◆ WORK REQUEST ◆
Gather each line in the entries that includes the string "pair".

Records from a data collection
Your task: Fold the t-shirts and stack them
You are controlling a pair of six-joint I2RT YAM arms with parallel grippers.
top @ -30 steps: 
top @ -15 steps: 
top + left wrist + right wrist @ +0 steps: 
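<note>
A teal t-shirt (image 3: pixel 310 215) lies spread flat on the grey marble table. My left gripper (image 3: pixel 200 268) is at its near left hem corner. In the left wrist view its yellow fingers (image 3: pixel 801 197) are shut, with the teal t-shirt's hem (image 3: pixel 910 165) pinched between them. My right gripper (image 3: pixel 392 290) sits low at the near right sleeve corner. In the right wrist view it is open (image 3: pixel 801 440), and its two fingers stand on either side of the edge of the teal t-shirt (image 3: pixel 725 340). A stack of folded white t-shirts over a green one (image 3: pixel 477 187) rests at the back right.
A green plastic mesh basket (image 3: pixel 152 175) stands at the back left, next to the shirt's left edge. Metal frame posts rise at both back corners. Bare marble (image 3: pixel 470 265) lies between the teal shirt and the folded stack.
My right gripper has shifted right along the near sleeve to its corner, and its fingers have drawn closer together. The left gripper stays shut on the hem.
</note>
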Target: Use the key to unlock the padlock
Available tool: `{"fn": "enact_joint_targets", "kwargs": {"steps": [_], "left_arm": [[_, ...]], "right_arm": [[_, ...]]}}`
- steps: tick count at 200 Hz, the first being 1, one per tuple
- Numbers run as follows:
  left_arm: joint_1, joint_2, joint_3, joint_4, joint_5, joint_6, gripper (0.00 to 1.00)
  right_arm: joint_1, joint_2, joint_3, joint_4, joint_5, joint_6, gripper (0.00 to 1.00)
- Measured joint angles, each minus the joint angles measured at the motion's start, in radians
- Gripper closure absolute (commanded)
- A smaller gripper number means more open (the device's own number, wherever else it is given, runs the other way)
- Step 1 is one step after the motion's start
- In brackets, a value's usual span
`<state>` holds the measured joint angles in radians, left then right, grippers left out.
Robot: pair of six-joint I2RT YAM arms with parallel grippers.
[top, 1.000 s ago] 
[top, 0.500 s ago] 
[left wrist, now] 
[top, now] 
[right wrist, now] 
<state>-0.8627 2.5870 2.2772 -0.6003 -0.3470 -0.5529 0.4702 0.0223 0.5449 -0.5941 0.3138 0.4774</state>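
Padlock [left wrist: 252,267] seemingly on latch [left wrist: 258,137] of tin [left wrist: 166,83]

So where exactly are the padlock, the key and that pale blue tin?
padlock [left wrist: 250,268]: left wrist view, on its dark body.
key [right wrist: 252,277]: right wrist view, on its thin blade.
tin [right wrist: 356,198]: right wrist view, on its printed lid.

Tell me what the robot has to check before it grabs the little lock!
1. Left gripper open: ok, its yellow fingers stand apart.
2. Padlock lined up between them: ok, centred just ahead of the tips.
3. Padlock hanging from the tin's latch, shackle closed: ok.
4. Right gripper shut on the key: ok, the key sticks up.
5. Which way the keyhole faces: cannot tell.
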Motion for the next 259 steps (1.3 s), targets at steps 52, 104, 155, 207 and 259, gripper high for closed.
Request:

◆ ANSWER TO THIS PROBLEM ◆
You are controlling a pair of six-joint I2RT YAM arms with parallel grippers.
Robot: pair of six-joint I2RT YAM arms with parallel grippers.

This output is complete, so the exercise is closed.